While Odumosu wanted to highlight her subject’s natural femininity and sexuality, she wanted a message to be clear; these bodies are in no way being exploited, but rather, celebrated. “Condemning the natural states of women of color’s bodies propagates the constant denial of our humanity and multidimensionality, normalizing the silencing and exploitation of our bodies. Rejecting these norms showcases the humanity of women of color -- something we've been denied for centuries.”

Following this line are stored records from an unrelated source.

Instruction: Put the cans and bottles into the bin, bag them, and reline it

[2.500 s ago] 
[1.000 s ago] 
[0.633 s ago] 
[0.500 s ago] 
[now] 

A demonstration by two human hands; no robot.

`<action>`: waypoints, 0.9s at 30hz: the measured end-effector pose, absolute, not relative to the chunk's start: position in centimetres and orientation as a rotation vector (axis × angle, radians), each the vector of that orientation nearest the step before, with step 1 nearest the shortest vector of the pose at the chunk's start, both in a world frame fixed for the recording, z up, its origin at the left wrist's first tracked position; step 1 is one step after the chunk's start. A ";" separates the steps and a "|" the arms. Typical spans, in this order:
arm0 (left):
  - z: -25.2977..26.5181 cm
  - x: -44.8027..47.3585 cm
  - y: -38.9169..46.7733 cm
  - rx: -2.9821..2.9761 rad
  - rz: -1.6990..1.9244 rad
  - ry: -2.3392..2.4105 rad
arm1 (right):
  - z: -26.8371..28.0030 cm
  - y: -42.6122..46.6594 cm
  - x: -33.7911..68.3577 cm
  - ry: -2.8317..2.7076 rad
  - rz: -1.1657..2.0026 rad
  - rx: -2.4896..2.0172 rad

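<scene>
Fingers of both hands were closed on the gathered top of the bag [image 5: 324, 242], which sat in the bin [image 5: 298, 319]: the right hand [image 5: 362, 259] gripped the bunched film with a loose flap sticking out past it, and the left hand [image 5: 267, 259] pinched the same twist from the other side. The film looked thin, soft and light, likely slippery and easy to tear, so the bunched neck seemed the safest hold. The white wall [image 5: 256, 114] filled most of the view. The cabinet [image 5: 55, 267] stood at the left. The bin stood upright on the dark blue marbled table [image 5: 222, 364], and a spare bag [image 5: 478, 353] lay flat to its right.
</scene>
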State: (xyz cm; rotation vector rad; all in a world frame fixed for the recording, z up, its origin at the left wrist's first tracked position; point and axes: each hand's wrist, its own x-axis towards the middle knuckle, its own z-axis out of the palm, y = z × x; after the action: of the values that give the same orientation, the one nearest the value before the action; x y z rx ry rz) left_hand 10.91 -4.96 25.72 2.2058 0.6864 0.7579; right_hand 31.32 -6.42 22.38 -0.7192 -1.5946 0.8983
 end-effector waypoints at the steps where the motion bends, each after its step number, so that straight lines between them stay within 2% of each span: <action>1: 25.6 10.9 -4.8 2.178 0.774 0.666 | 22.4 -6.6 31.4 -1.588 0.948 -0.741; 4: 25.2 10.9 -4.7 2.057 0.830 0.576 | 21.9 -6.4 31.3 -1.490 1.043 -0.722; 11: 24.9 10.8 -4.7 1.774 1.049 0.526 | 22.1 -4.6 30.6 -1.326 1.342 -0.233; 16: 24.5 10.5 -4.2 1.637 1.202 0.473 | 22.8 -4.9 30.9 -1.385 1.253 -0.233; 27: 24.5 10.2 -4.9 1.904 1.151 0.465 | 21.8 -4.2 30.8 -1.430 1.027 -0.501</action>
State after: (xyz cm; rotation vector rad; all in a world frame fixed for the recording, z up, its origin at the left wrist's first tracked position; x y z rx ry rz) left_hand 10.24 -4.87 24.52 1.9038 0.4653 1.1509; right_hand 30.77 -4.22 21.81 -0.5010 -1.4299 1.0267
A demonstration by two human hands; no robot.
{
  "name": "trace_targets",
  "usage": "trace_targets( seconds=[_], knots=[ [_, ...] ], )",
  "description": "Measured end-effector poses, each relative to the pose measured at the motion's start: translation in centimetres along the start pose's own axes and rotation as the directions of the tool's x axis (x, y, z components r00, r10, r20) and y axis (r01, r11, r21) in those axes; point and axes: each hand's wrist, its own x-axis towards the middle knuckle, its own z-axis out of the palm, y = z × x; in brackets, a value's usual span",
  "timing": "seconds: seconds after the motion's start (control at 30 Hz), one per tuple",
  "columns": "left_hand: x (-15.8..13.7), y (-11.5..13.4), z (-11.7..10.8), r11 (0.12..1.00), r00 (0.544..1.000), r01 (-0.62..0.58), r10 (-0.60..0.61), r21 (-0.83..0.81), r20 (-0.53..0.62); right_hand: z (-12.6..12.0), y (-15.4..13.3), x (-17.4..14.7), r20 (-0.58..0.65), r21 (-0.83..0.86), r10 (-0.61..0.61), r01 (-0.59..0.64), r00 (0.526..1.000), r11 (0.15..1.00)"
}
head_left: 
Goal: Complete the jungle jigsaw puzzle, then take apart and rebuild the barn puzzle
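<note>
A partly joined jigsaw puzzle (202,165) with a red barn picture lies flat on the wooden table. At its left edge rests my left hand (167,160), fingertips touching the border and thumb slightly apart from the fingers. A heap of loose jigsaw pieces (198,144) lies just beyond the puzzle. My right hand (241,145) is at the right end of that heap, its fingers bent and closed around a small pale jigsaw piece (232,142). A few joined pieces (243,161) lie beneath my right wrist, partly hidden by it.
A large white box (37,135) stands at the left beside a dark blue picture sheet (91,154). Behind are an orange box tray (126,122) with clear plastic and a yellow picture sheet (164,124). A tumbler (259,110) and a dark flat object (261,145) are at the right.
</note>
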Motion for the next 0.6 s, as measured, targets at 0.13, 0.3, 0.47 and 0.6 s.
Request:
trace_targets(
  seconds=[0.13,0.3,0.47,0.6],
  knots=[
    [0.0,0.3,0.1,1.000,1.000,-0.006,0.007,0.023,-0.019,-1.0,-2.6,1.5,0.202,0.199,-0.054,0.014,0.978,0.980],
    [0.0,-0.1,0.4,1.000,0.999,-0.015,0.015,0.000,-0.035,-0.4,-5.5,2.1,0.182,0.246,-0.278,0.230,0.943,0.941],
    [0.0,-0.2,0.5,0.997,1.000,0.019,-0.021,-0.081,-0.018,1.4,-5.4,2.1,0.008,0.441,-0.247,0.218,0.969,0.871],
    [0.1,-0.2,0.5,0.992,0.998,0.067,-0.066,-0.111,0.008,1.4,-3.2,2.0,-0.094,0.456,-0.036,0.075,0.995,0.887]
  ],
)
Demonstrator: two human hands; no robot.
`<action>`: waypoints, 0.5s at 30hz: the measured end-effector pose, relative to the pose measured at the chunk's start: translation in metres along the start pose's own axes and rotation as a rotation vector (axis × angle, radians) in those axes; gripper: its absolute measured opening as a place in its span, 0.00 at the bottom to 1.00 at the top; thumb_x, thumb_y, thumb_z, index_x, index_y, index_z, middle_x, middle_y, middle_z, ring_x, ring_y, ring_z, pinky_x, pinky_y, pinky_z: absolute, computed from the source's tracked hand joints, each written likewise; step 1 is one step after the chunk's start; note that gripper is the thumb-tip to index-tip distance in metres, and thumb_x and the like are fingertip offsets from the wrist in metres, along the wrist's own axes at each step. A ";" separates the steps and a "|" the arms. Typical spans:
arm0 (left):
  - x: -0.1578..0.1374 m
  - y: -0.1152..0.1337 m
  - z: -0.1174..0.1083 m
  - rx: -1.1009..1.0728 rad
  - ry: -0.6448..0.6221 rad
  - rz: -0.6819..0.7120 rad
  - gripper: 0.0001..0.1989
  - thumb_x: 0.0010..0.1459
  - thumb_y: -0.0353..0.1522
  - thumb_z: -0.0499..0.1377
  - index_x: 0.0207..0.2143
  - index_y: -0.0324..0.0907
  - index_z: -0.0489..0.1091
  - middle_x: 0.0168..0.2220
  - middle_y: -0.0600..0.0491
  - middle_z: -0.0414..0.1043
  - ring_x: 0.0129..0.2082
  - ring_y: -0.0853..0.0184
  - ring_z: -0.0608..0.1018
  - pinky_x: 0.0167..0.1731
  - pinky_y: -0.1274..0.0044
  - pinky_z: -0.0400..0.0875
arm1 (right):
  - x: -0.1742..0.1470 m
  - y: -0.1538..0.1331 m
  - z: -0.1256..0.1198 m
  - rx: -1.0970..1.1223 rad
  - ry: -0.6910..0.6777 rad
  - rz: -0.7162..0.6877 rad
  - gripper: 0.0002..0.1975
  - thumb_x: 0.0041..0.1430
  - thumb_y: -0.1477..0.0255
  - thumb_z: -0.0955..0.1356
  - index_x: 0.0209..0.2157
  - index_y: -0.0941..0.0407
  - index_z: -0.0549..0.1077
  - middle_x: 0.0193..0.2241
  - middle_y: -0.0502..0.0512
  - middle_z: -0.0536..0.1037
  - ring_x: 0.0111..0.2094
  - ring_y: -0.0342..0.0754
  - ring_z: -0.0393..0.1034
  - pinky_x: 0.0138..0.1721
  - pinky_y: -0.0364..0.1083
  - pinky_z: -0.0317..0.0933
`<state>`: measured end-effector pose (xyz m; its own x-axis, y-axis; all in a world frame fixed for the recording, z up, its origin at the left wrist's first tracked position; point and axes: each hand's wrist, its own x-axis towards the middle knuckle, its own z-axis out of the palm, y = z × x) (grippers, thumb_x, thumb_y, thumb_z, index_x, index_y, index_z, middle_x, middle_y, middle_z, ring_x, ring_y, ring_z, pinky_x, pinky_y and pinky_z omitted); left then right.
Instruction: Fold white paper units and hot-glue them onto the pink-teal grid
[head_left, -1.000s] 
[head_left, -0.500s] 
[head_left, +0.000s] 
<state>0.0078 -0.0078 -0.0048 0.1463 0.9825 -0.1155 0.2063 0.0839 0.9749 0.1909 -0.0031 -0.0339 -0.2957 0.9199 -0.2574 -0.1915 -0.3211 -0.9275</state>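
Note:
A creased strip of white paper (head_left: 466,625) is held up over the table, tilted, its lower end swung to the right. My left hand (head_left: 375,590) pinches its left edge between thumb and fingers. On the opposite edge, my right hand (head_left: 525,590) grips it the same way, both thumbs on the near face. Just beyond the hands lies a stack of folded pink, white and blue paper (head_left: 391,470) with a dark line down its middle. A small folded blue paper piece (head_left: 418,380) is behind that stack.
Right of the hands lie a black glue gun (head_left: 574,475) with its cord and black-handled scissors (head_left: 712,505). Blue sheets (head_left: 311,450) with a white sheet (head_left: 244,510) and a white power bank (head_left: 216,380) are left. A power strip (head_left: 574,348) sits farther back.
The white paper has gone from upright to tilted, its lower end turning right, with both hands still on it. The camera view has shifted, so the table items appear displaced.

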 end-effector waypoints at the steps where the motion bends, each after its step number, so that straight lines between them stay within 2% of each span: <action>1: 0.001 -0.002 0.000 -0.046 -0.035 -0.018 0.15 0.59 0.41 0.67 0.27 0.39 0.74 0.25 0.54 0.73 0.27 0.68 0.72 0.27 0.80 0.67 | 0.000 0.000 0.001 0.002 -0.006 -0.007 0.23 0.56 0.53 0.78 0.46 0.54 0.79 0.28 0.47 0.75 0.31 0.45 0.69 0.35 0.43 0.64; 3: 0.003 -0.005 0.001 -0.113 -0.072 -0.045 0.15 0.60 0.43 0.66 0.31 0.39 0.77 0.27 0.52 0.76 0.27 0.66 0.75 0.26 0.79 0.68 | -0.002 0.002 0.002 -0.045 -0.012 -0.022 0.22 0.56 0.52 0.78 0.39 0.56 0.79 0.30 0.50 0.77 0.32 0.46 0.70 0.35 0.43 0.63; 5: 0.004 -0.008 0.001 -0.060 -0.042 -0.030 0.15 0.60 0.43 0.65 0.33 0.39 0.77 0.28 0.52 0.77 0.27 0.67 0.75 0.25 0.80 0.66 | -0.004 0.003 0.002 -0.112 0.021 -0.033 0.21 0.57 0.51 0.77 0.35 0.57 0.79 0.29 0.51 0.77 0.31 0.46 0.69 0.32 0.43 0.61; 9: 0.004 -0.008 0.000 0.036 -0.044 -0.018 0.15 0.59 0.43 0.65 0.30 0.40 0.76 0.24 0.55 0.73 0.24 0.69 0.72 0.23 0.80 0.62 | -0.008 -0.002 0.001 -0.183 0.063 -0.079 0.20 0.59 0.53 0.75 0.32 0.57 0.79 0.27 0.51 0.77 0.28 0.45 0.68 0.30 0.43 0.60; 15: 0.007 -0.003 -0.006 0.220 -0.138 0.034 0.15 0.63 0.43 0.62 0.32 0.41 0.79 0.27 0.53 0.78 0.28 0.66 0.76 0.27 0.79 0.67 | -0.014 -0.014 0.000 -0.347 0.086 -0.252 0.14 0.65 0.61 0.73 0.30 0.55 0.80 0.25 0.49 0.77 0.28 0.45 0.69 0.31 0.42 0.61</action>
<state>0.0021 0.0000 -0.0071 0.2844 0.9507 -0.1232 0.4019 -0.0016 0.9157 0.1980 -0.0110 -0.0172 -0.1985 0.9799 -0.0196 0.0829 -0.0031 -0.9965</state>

Odumosu doesn’t want you to just enjoy the series, but to see what society likes to deem "natural beauty" from a new perspective. “I hope this photo series makes you uncomfortable, then liberated. I hope this flips your whole social understanding of gender binaries upside down. I hope you finally come to the ‘radical’ realization that women, are indeed, humans too — and that our gender identity is nuanced & intricate & NOT dependent upon euro-patriarchal standards of beauty & femininity.”